An Essay about Depression.

This is an essay on depression I wrote for a class. I got a fairly good grade on it. Works Cited are at the bottom of the page. I hope someone benefits from this. :)
---------------------------------------------------

Depression is a disease that affects thousands of people in all walks of life and in all cultures. It is even considered a leading cause of medical harm in developing countries. Despite its prevalence, depression is a disease that many people misunderstand. As a sufferer of depression, I hear a lot of people tell me that it is “all in my head” or that I should “just get over it.” Another misconception of depression is that it will simply go away once someone has been prescribed medication. Depression is a topic that many people do not wish to talk about. It is easy to understand why people who do not live with depression choose to avoid it as a topic of conversation. In general, when people hear that a friend has depression, they avoid that friend. It could be because they feel that their depressed friend will make them depressed or that they don’t know what to say to help. Many times, the avoidance response isn’t even a conscious decision. Because of the social pressure to not burden friends and family with negativity, many sufferers of depression do not wish to learn anything about their illness.
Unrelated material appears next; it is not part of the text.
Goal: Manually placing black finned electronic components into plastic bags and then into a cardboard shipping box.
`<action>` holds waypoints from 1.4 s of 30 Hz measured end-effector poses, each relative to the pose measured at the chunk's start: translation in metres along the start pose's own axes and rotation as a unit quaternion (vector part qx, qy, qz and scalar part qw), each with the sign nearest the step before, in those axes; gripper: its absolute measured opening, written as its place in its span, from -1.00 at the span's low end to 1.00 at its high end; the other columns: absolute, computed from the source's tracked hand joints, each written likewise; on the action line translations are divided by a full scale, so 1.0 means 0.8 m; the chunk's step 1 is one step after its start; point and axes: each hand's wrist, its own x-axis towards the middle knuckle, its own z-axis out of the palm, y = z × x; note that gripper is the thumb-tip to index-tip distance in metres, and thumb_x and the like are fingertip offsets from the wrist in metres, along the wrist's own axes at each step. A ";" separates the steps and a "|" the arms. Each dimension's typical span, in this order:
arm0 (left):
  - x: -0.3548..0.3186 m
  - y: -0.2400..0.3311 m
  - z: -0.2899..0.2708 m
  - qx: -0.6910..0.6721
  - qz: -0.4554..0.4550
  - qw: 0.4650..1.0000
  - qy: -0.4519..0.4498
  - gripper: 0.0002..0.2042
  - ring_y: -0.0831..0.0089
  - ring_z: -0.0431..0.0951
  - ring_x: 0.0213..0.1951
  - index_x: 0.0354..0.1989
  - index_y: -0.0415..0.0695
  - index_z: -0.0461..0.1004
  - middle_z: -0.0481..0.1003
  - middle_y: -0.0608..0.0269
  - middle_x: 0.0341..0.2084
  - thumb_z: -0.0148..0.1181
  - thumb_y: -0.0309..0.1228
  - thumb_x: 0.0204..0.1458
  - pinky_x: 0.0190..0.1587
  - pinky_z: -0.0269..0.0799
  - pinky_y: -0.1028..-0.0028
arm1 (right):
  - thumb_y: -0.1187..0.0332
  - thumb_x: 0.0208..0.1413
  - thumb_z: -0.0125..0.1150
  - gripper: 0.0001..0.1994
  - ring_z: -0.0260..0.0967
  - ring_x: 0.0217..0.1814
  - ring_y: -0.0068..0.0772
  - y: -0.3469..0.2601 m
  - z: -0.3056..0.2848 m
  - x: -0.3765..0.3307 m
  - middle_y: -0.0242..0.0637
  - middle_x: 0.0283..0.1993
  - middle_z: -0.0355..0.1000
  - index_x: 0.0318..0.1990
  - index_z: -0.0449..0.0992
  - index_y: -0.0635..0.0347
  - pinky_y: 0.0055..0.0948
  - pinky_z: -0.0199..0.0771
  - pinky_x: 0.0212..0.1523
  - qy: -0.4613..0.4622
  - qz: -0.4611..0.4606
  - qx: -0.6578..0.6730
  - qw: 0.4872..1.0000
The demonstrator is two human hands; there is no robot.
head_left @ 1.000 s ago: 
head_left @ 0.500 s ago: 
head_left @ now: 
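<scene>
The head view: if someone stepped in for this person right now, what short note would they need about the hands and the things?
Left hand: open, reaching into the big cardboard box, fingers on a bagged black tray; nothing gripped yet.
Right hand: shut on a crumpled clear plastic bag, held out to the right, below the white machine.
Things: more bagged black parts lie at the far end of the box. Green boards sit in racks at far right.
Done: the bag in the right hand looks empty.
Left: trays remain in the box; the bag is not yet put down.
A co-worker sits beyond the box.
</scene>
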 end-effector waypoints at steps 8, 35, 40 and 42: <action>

Even though the disease may negatively impact their lives, they are hesitant to find out more information because they feel that learning about the disease acknowledges the fact that they are indeed ill. Doctors depend on input from patients in order to recommend treatments and evaluate the progress of treatments already in place. If a patient isn’t honest with the doctor, the doctor can only make guesses as to how to treat their patient. On top of this, doctors are pressured by pharmaceutical companies to sell “quick fixes” to as many patients as possible. This pressure tends to create a less than desirable relationship between doctors and patients, making patients even more hesitant to speak up.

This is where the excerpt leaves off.